The parameter variations that affect changes in emissions were different across countries. Population in other countries of the BSR and its overall number in EU-27 has been growing slowly with only a slight decrease in Poland. Economic growth rates in the Baltic States and Poland, measured as a change of GDP in chain-linked volumes (2010) per capita, were significantly higher than in other countries of the BSR and, on average, in the EU-27 countries. The trend of rapid energy intensity reduction was evident in all countries, and this reduction rate was similar. One can distinguish Estonia, where energy intensity decreased by 5.47% per annum, and Finland, where this indicator decreased by 1.88% annually. Due to intensive RES deployment in Denmark, Finland, and Sweden, the share of fossil fuels in these countries’ total primary energy supply decreased faster than in Estonia, Latvia, and Lithuania. Contrariwise, this indicator in Germany, Poland, and, on average, in the EU-27 countries decreased slowly. Indicators of emission intensity decreased by similar rates. One can distinguish Latvia with a low reduction of this indicator and Norway, where emission intensity has increased during the study period.

5.2. Decomposition Analysis

To understand the impact and patterns of factors influencing the change of energy-related GHG emissions, we decompose their absolute yearly change (ΔC) into five components associated with each respective factor considering Equations (4)–(8). Thus, the role of all factors in Estonia, Latvia, and Lithuania are revealed as follows: ΔP is the population effect, ΔG is the effect of economic growth, ΔE is the energy intensity effect, ΔF is the effect of RES deployment and respective substitution of fossil fuels, and ΔW is the effect of energy-related GHG emission intensity (Figure 9). These effects are demonstrated by their contribution to the total change of GHG emissions at the end of the two-year periods.
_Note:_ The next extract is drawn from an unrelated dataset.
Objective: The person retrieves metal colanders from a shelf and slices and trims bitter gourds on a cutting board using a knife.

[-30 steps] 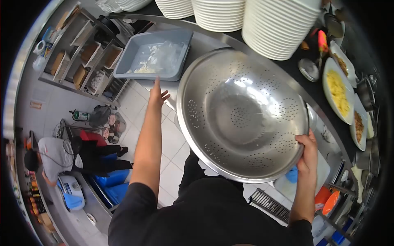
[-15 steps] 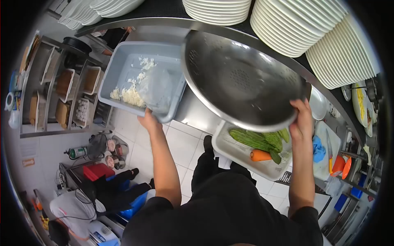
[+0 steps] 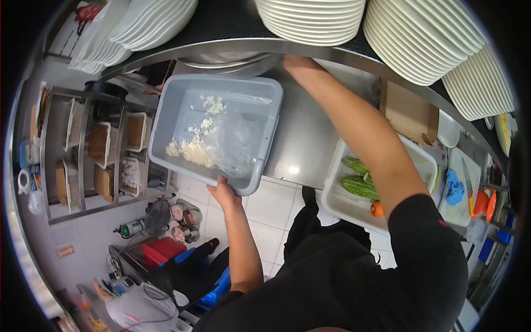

Detailed analysis revealed that despite the annual variation of economic growth and energy intensity, these two factors had the largest impact on the change of GHG emissions. During 2010–2019, energy-related GHG emissions increased in Estonia, Latvia, and Lithuania owing to continued economic growth. The decreasing energy intensity was the most important factor affecting the reduction of GHG emissions. However, the impact on the annual changes of GHG emissions from other factors in all three countries differed. For instance, an increase of energy intensity at the endpoints of two-year periods in Estonia stipulated a corresponding increase of GHG emissions in 2013, 2016, and 2018. Similarly, the increase in GHG emissions in Estonia, observed in 2013 and 2016, was caused by the decreased contribution of RES in the total primary energy supply. However, the increase in emissions in 2014, 2017, and 2019 was caused by an increase in emission intensity.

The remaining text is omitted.